#27 Simulation-based inference, part 2
I believe that simulation-based inference (SBI) helps students to understand the underlying concepts and logic of statistical inference. I described how I introduce SBI back in post #12 (here), in the scenario of inference for a single proportion. Now I return to the SBI theme* by presenting a class activity that concerns comparing proportions between two groups. As always, questions that I pose to students appear in italics.
* Only 15 weeks after part 1 appeared!
I devote most of a 50-minute class meeting to the activity that I will describe here. The research question is whether metal bands* used for tagging penguins are actually harmful to their survival.
* Some students, and also some fellow teachers, tell me that they initially think that I am referring to penguins listening to heavy metal bands.
I begin by telling students that the study involved 20 penguins, of which 10 were randomly assigned to have a metal band attached to their flippers, in addition to an RFID chip for identification. The other 10 penguins did not receive a metal band but did have an RFID chip. Researchers then kept track of which penguins survived for the 4.5-year study and which did not.
I ask students a series of questions before showing any results from the study: Identify and classify the explanatory and response variables. The explanatory variable is whether or not the penguin had a metal band, and the response is whether or not the penguin survived for at least 4.5 years. Both variables are categorical and binary. Is this an experiment or an observational study? This is an experiment, because penguins were randomly assigned to wear a metal band or not. Did this study make use of random sampling, random assignment, both,or neither? Researchers used random assignment to put penguins in groups but (presumably) did not take a random sample of penguins. State the null and alternative hypotheses, in words. The null hypothesis is that metal bands have no effect on penguin survival. The alternative hypothesis is that metal bands have a harmful effect on penguin survival.

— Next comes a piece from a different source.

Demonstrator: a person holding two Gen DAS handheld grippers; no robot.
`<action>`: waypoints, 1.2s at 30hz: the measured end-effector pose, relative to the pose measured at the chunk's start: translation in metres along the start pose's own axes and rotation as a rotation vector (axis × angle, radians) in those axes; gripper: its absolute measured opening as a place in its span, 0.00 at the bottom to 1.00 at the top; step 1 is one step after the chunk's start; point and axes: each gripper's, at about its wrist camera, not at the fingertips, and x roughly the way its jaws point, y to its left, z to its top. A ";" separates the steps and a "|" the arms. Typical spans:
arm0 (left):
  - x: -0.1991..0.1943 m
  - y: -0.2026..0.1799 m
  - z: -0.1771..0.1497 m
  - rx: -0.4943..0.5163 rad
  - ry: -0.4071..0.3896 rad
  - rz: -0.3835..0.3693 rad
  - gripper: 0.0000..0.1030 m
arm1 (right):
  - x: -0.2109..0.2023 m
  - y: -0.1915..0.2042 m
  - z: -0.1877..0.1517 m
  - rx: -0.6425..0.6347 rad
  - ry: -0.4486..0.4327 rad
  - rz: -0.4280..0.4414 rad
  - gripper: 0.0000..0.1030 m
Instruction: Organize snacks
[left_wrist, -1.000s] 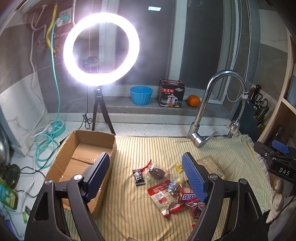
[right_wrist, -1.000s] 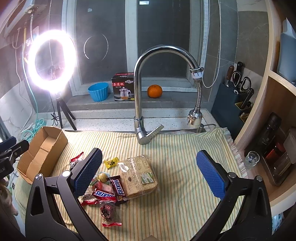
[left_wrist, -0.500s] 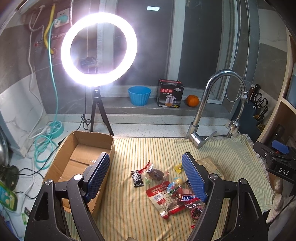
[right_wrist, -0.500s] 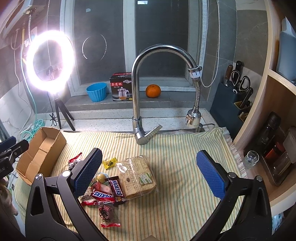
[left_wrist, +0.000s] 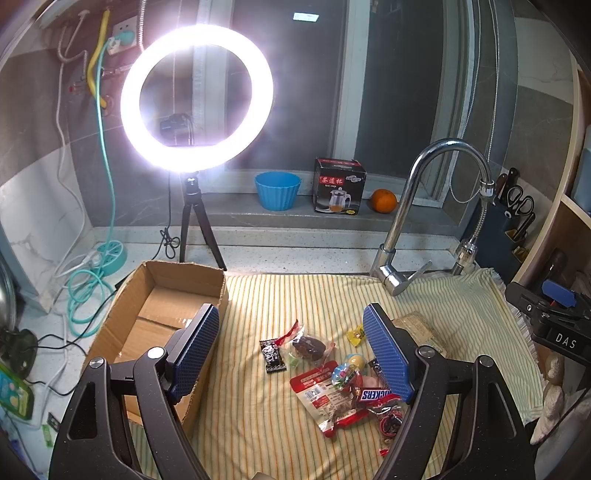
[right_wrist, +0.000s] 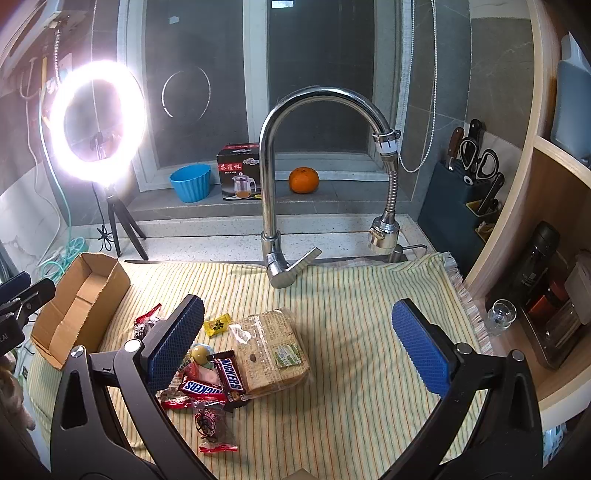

Then I tell students that 9 of the 20 penguins survived, 3 with a metal band and 6 without. Organize these results into the following 2×2 table:
The completed table becomes:
Calculate the conditional success proportions for each group. The proportion in the control group who survived is 6/10 = 0.6, and the proportion in the metal band group who survived is 3/10 = 0.3*. Calculate the difference in these success proportions. I mention that students could subtract in either order, but I want us all to be consistent so I instruct them to subtract the proportion for the metal band group from that of the control group: 0.6 – 0.3 = 0.3.
* I cringe when students use their calculator or cell phone for these calculations.
Is it possible that this difference could have happened even if the metal band had no effect, simply due to the random nature of assigning penguins to groups (i.e., the luck of the draw)? I often give my students a silly hint that the correct answer has four letters. Realizing that neither no nor yes has four letters, I get many befuddled looks before someone realizes: Sure, it’s possible! Joking aside, this is a key question. This question gets at why we need to conduct inference in the first place. We cannot conclude that metal bands are harmful simply because a smaller proportion survived with metal bands than without them. Why not? Because this result could have happened even if metal bands are not harmful.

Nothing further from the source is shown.